FuncADL: Functional Analysis Description Language¶

Motivation¶

Query languages¶

Database management systems help to address, among other issues:

data independence
- The concept that the physical schema of data (how the data is actually stored--file format, file location, storage medium) is independent from the logical schema (what is stored--floating point numbers representing the $p_T$ in GeV of each muon in each event). Therefore the way that you specify or query data should not be tied to any of the details of physical schema. In other words, the query should look exactly the same whether the data is in a ROOT file on the LHC computing grid or in a Parquet file stored on your local drive. This has certainly not been the case for most HEP software.
data redundancy
- Storing multiple indpendent copies of the same data. We see this all the time in HEP, mainly due to file formats at different levels of event detail (original AODs vs. DAODs in ATLAS, MiniAODs vs. NanoAODs in CMS, etc.) Storage requirements increase linearly with more copies of data. In addition, the more independent copies that exist of data, the more complicated it becomes to make sure they all match. In a good database system, data may be physically backed up with multiple copies, but there is only ever one logical version of the data. When you execute a query, you're not making a brand new copy of the data that then has to be maintained; you just get a view of the data as stored in the database.

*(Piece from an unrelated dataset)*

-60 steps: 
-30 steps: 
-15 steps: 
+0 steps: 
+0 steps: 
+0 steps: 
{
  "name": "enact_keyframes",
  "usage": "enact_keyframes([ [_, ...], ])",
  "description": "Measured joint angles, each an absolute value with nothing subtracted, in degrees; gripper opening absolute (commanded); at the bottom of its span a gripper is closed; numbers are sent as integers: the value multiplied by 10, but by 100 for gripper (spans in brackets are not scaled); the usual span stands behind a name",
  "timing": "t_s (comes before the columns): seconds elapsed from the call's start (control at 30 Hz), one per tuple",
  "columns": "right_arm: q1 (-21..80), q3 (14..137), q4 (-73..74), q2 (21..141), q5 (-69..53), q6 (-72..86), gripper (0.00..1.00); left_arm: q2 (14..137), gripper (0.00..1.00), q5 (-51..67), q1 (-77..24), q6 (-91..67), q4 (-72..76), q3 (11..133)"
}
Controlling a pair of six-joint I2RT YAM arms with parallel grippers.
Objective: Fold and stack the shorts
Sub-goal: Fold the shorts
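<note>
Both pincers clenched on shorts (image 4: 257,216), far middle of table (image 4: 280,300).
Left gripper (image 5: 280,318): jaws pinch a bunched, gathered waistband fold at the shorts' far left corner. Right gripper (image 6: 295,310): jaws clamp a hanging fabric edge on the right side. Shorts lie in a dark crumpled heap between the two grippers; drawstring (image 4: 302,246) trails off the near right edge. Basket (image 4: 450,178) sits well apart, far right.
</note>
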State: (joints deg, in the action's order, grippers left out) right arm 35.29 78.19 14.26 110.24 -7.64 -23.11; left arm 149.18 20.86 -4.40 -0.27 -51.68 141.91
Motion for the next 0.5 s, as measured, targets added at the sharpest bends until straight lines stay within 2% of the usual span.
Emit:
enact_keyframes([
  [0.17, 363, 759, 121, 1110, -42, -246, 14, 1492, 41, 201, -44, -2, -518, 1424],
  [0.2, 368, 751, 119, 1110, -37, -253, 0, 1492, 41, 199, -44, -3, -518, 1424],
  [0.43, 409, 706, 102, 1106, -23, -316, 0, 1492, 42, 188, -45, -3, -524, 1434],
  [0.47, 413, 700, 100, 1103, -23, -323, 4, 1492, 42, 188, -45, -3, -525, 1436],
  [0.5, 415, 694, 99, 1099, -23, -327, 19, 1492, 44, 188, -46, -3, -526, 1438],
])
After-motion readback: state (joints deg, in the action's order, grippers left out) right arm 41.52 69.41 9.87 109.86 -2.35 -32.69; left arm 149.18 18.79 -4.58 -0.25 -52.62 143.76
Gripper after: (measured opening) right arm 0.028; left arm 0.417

A key aspect of database management is query languages, such as SQL.

Functional languages¶

Functional programming offers several desirable features for physics analyses:

Declarative: Effectively the code equivalent of "independence"--what the code does can and should be separated from how the system does it. Instead of explicitly telling the computer to loop over each event, to loop over each muon in the event, and then to access the $p_T$ for each muon, you can just declare what you actually want: the $p_T$ of all muons. The program executing this query is free to get this information however it chooses. Similar to a compiler, the execution engine can be designed to fully optimize the actual IO and computation necessary to perform the query. In this way, a physicist just running an analysis doesn't need to worry about caching or advanced CPU instructions to benefit from the advantages they can provide.
Stateless: Pure functional languages have no "side effects". Modifying a global variable is an example of a side effect; it changes the global state. If there is no state, the result of a particular function is always exactly the same, regardless of where it is in the code. Thus the operations performed by a function are truly independent from any other function that it doesn't call.
Lazy: As in lazy execution. A query is itself a well-defined object, simply containing instructions (a function) for what to do with data. You can pass around and compose queries before even having access to the data it will run on. A query isn't actually executed until necessary.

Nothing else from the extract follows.